There is one reliable study available on the eye irritancy potential. N,N’-Bis(2,2,6,6-tetramethyl-4-piperidinyl)isophthalamide was tested for its eye irritant properties in 3 New Zealand White rabbits. The study was performed according to OECD Guideline 405.Effects on conjunctivae (redness and swelling), as well as iris congestion and cornea opacity were observed in all animals one hour after application. These signs were fully reversible within 14 days.

With reference the reported scores and reversibility of effects within 14 days N,N’-Bis(2,2,6,6-tetramethyl-4-piperidinyl)isophthalamide has to be classified as irritant to the eyes (H 319) according to the criteria laid down in the EU Classification Labelling and Packaging Regulation (1272/2008/EC).

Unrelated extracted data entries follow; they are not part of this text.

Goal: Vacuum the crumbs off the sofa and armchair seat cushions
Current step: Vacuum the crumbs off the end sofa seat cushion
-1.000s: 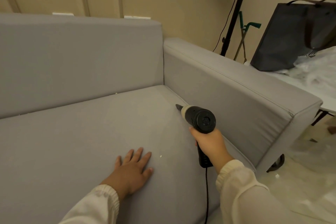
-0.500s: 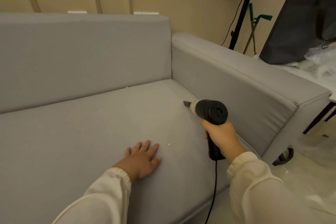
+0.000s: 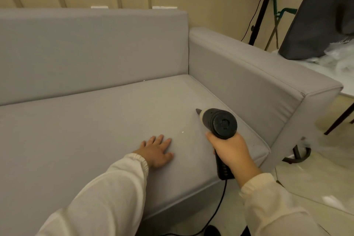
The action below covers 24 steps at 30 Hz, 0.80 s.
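A grey sofa seat cushion (image 3: 95, 130) fills the middle of the view. My right hand (image 3: 231, 151) grips the handle of a black handheld vacuum (image 3: 220, 122), whose pointed nozzle touches the cushion near the right armrest (image 3: 258, 82). My left hand (image 3: 157, 149) rests flat on the cushion, fingers spread. One small white crumb (image 3: 182, 132) lies between the two hands. Another speck (image 3: 144, 80) sits at the seam under the backrest.
The vacuum's black cord (image 3: 216, 210) hangs from the handle down to the floor. Right of the armrest stand a black tripod pole (image 3: 262, 5), a dark bag (image 3: 316, 23) and crumpled clear plastic (image 3: 339, 57) on a white table. A sofa leg (image 3: 298, 154) shows below.
The view has shifted right and slightly down, so the sofa appears further left. The vacuum has drawn a little toward the cushion's front. My left hand stays flat on the cushion.
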Tool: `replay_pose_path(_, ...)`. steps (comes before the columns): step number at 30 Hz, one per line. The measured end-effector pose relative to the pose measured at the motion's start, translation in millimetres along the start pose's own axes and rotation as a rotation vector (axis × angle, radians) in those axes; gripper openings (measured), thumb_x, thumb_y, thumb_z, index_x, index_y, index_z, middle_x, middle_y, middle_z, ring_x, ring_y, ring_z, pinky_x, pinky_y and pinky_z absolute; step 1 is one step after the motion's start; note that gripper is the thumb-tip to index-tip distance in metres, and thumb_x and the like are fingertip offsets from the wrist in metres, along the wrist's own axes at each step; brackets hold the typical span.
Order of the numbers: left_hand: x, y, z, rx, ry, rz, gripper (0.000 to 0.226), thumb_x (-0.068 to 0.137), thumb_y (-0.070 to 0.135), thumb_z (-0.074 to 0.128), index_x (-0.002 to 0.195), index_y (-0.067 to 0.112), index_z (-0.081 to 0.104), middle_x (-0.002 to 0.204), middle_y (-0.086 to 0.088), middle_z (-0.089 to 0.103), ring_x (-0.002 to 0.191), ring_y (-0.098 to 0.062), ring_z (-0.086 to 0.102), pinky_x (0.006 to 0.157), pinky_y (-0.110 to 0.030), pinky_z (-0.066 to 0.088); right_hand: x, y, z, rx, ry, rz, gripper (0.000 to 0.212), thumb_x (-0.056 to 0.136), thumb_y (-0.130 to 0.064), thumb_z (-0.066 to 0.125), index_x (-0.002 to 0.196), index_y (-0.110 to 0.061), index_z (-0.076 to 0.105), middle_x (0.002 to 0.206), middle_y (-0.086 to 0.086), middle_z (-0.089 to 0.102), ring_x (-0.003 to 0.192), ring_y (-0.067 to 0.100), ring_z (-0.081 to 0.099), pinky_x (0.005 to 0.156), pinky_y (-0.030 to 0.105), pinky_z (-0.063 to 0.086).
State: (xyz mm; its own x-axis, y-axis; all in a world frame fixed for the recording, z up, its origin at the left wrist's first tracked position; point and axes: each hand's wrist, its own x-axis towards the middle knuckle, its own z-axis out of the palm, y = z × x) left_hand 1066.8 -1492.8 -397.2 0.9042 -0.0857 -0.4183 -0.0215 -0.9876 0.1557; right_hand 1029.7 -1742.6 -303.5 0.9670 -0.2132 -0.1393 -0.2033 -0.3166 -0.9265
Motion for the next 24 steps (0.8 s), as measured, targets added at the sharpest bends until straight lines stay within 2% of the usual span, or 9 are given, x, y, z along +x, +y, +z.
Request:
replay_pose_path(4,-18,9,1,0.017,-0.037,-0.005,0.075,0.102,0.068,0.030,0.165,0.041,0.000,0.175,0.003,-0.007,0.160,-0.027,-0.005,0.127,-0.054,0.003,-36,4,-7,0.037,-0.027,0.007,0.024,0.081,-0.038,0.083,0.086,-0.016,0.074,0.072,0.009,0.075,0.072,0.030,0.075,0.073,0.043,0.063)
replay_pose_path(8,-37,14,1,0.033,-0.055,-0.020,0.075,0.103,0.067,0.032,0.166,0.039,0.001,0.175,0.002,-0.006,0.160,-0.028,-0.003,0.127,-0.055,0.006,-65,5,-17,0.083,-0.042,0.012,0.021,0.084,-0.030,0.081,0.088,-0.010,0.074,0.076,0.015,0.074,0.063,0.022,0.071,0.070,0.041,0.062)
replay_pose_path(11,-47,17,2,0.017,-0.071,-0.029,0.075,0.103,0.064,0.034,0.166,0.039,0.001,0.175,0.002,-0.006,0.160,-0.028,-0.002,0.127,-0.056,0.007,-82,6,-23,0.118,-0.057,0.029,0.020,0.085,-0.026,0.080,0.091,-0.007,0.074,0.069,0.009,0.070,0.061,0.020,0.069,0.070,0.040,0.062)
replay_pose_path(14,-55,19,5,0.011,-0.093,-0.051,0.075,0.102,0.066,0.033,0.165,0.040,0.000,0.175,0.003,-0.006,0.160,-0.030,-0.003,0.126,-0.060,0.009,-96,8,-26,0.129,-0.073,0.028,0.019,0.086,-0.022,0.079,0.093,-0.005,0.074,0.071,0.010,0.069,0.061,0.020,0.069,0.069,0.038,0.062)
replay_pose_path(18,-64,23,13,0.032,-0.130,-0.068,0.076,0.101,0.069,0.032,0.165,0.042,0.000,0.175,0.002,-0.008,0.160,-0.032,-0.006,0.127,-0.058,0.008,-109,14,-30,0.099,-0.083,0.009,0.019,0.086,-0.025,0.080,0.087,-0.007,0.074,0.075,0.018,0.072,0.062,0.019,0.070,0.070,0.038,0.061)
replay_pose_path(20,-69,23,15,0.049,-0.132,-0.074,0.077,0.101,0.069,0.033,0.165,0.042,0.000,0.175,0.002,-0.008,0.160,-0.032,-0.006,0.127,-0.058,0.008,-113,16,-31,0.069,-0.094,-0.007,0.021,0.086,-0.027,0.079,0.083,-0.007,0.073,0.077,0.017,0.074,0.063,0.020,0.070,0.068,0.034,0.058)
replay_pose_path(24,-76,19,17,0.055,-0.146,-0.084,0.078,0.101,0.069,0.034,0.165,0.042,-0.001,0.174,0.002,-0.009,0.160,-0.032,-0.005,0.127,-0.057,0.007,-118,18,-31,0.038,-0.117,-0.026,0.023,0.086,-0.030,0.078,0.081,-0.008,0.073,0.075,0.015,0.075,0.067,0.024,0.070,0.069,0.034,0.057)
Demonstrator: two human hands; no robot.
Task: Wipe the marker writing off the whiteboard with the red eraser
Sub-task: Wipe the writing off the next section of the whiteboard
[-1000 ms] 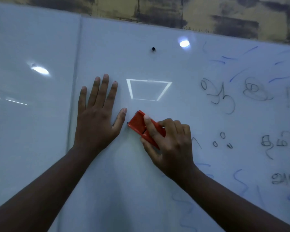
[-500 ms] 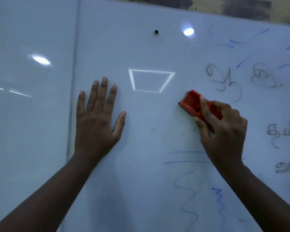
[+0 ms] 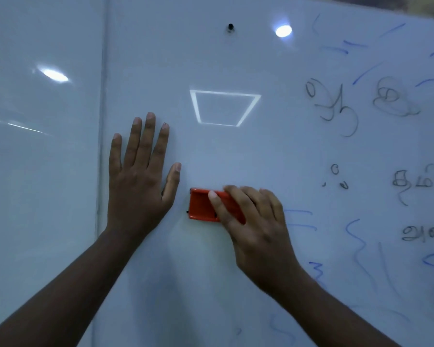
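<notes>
- Right hand grips the small red plastic block eraser, thumb across its back and fingers curled over its top edge, pressing it flat to the glossy white whiteboard.
- The eraser sits just beside the thumb of the left hand, not quite touching it.
- Left hand lies flat on the board, fingers straight and spread, holding nothing; it looks like a brace.
- Step in hand: mid-wipe, at the left end of a stroke, on a stretch of board that reads clean around the eraser.
- Plenty left: dark marker script up and well right of the eraser, and blue squiggles to its right and lower right.
- Next move, by my reading: sweep the eraser rightward into the blue lines just past the right hand, keeping firm flat pressure so the pad doesn't skip.
- Faint blue ghosting below the eraser may need a second pass.
</notes>
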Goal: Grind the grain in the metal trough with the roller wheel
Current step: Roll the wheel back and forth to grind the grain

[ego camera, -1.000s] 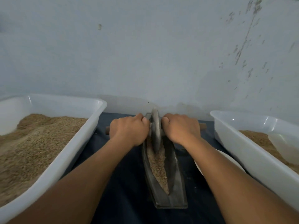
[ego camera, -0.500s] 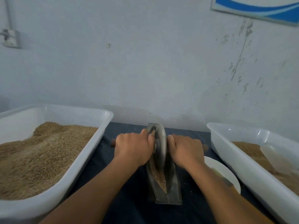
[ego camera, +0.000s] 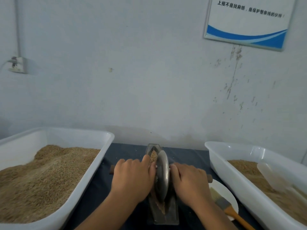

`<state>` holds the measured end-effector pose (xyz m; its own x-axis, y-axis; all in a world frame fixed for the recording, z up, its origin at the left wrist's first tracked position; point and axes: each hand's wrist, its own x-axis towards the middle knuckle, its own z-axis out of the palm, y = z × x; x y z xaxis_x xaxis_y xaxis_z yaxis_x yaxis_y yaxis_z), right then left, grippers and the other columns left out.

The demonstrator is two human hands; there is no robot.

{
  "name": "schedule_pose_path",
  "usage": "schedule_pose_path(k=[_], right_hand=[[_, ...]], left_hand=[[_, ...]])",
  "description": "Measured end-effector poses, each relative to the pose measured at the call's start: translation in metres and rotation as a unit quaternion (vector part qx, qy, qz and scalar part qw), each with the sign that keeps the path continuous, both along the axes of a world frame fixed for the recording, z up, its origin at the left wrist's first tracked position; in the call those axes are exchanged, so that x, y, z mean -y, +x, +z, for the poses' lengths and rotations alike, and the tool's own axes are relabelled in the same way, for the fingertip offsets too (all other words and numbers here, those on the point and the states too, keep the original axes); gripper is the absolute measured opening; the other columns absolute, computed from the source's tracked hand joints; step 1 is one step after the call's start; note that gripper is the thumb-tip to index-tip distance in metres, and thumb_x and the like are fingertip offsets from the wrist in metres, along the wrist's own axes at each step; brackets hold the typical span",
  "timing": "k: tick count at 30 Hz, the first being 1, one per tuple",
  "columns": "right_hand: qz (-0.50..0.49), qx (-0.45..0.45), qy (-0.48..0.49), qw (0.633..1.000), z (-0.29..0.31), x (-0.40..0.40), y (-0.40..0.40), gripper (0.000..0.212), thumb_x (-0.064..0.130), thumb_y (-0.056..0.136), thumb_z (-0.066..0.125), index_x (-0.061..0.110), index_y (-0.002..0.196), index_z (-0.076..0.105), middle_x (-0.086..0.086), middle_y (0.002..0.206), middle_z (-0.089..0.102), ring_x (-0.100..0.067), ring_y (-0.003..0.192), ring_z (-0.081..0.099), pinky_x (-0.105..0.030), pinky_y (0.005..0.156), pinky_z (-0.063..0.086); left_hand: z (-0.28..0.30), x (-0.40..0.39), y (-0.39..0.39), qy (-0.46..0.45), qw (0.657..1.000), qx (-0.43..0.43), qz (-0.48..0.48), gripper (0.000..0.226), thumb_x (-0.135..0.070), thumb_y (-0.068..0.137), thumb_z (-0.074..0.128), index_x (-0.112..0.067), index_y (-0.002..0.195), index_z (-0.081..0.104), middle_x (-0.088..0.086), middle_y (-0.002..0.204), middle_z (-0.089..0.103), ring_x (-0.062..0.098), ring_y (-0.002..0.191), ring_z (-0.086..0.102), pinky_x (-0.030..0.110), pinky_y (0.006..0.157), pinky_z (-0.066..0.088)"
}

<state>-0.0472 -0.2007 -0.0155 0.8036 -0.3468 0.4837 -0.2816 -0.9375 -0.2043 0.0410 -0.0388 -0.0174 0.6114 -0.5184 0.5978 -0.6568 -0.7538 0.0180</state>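
Note:
A narrow metal trough (ego camera: 172,211) lies lengthwise on the dark cloth, with brown grain (ego camera: 153,156) heaped at its far end. A grey metal roller wheel (ego camera: 162,175) stands upright in the trough near its middle. A wooden axle handle runs through the wheel; its ends stick out at left (ego camera: 112,169) and right (ego camera: 209,178). My left hand (ego camera: 132,178) is closed over the handle left of the wheel. My right hand (ego camera: 189,181) grips it on the right side.
A big white tub (ego camera: 106,146) of grain stands at the left. At the right stands another white tub (ego camera: 221,165) with grain and a clear scoop (ego camera: 272,176). A white plate (ego camera: 232,196) with a brush (ego camera: 227,206) lies between trough and right tub. A wall rises close behind.
The wheel has rolled toward me along the trough, both hands still on the handle, uncovering grain at the far end. The view has tilted upward, showing more wall.

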Motion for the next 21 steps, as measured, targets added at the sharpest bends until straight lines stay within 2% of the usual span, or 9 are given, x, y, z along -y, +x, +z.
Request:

Justification for selection of skin irritation / corrosion endpoint:
Guideline conform GLP study

Justification for selection of eye irritation endpoint:
Guideline conform GLP study

Effects on eye irritation: irritating

Justification for classification or non-classification

With reference the reported scores and the full reversibility of effects within 48 h the test item does not have to be classified as irritant to the skin according to the criteria laid down in the EU Classification Labelling and Packaging Regulation (1272/2008/EC).

With reference the reported scores and reversibility of effects within 14 days N,N’-Bis(2,2,6,6-tetramethyl-4-piperidinyl)isophthalamide has to be classified as irritant to the eyes (H 319) according to the criteria laid down in the EU Classification Labelling and Packaging Regulation (1272/2008/EC).